- WHAT IS BEING ASKED: What follows is a set of entries; retype all of them exactly.

- DATA FOR REVIEW:
BEGIN
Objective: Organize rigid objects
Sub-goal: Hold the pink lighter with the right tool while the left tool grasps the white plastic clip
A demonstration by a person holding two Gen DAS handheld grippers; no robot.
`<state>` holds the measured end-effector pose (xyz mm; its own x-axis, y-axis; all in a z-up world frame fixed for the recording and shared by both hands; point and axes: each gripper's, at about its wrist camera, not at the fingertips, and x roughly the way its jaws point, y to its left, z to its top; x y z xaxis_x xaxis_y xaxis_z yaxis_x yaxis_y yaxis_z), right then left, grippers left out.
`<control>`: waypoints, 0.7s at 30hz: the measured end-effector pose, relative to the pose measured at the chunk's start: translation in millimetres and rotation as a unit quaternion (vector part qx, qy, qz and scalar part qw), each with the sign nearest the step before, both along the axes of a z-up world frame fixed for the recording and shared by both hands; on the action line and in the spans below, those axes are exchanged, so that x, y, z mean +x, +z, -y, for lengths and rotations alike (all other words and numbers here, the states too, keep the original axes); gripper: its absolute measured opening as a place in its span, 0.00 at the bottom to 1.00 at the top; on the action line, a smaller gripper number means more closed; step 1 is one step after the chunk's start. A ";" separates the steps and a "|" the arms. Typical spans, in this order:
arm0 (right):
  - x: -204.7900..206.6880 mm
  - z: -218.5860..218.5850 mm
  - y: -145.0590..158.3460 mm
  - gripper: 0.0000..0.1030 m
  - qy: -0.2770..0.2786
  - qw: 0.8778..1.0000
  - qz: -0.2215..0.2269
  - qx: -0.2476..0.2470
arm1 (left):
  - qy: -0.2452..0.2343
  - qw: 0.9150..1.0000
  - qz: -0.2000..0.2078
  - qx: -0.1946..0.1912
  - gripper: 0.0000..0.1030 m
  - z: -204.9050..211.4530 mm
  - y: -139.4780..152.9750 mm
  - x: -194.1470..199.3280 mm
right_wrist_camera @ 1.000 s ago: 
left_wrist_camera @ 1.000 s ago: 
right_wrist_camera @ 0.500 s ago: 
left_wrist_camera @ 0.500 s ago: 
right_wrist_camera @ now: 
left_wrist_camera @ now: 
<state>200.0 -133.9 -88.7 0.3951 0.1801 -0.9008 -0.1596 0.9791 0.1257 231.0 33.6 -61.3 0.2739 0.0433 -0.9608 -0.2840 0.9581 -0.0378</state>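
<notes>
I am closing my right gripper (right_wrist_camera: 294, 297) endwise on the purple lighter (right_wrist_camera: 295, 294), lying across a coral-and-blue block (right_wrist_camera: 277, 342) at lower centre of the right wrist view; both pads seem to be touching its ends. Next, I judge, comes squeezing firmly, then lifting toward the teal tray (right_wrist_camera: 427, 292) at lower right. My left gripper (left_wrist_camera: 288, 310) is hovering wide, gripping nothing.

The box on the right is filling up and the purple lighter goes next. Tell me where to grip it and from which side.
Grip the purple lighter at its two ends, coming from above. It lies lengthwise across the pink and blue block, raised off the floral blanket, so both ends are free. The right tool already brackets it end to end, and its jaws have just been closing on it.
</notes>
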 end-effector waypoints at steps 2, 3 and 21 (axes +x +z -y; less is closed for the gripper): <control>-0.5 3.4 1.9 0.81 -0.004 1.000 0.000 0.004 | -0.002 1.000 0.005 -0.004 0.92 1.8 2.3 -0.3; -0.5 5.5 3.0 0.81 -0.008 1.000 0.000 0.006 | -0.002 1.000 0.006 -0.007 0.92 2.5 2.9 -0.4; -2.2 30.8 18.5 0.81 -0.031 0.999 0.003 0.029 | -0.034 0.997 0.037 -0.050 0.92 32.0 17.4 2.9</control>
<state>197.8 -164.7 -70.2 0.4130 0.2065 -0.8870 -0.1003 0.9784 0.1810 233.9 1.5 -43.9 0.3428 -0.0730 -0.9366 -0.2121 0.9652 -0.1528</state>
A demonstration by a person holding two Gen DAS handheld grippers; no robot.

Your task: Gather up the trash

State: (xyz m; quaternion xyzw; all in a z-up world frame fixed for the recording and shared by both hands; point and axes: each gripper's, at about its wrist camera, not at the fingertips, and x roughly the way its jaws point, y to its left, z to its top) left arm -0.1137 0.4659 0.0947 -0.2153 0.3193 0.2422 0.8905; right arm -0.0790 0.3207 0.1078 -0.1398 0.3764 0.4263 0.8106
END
- YOUR SOLUTION:
Objective: Organize rigid objects
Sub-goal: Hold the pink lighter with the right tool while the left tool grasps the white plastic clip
A demonstration by a person holding two Gen DAS handheld grippers; no robot.
`<state>` holds the measured end-effector pose (xyz mm; its own x-axis, y-axis; all in a z-up world frame fixed for the recording and shared by both hands; point and axes: each gripper's, at about its wrist camera, not at the fingertips, and x roughly the way its jaws point, y to its left, z to its top; x y z xaxis_x xaxis_y xaxis_z yaxis_x yaxis_y yaxis_z), right then left, grippers left out.
`<control>`: waypoints, 0.7s at 30hz: the measured end-effector pose, relative to the pose measured at the chunk's start: translation in millimetres and rotation as a unit quaternion (vector part qx, qy, qz and scalar part qw), each with the sign nearest the step before, both along the axes of a z-up world frame fixed for the recording and shared by both hands; on the action line and in the spans below, those axes are exchanged, so that x, y, z mean +x, +z, -y, for lengths and rotations alike (all other words and numbers here, the states too, keep the original axes); gripper: its absolute measured opening as a place in its span, 0.00 at the bottom to 1.00 at the top; on the action line, a smaller gripper number means more closed; step 1 is one step after the chunk's start. A ";" separates the steps and a "|" the arms. Typical spans, in this order:
arm0 (right):
  - x: -204.7900..206.6880 mm
  - z: -218.5860..218.5850 mm
  - y: -145.0590..158.3460 mm
  - gripper: 0.0000..0.1030 m
  - qy: -0.2770..0.2786
  - qw: 0.8778..1.0000
  - qz: -0.2215..0.2269
  - qx: -0.2476..0.2470
arm1 (left):
  - qy: -0.2452..0.2343
  - qw: 0.9150..1.0000
  - qz: -0.2000..0.2078
  - qx: -0.1946..0.1912
  - gripper: 0.0000..0.1030 m
  - z: -204.9050..211.4530 mm
  - y: -139.4780..152.9750 mm
  - x: -194.1470..199.3280 mm
right_wrist_camera @ 1.000 s ago: 
left_wrist_camera @ 1.000 s ago: 
right_wrist_camera @ 0.500 s ago: 
left_wrist_camera @ 0.500 s ago: 
right_wrist_camera @ now: 
left_wrist_camera @ now: 
<state>200.0 -133.9 -88.7 0.3951 0.1801 -0.9008 -0.1596 0.9791 0.1257 231.0 33.6 -61.3 0.2739 0.0433 -0.9608 -0.2840 0.9581 -0.0378</state>
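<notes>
I am closing my right gripper (right_wrist_camera: 294, 297) endwise on the purple lighter (right_wrist_camera: 295, 294), lying across a coral-and-blue block (right_wrist_camera: 277, 342) at lower centre of the right wrist view; both pads seem to be touching its ends. Next, I judge, comes squeezing firmly, then lifting toward the teal tray (right_wrist_camera: 427, 292) at lower right. My left gripper (left_wrist_camera: 288, 310) is hovering wide, gripping nothing.

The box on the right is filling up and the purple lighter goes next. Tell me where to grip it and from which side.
Grip the purple lighter at its two ends, coming from above. It lies lengthwise across the pink and blue block, raised off the floral blanket, so both ends are free. The right tool already brackets it end to end, and its jaws have just been closing on it.
</notes>
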 end-effector waypoints at steps 2, 3 and 21 (axes +x +z -y; less is closed for the gripper): <control>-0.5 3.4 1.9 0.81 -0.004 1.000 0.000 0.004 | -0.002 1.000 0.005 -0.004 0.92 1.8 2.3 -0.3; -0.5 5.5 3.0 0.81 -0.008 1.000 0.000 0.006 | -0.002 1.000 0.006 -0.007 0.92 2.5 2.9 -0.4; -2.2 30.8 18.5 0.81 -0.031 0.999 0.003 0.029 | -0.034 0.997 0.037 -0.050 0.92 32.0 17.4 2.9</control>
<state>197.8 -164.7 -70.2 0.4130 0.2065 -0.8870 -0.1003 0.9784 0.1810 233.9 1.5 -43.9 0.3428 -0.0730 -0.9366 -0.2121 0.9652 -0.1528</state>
A demonstration by a person holding two Gen DAS handheld grippers; no robot.

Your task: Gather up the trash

State: (xyz m; quaternion xyzw; all in a z-up world frame fixed for the recording and shared by both hands; point and axes: each gripper's, at about its wrist camera, not at the fingertips, and x roughly the way its jaws point, y to its left, z to its top) left arm -0.1137 0.4659 0.0947 -0.2153 0.3193 0.2422 0.8905; right arm -0.0790 0.3207 0.1078 -0.1398 0.3764 0.4263 0.8106

No more work remains in this exercise.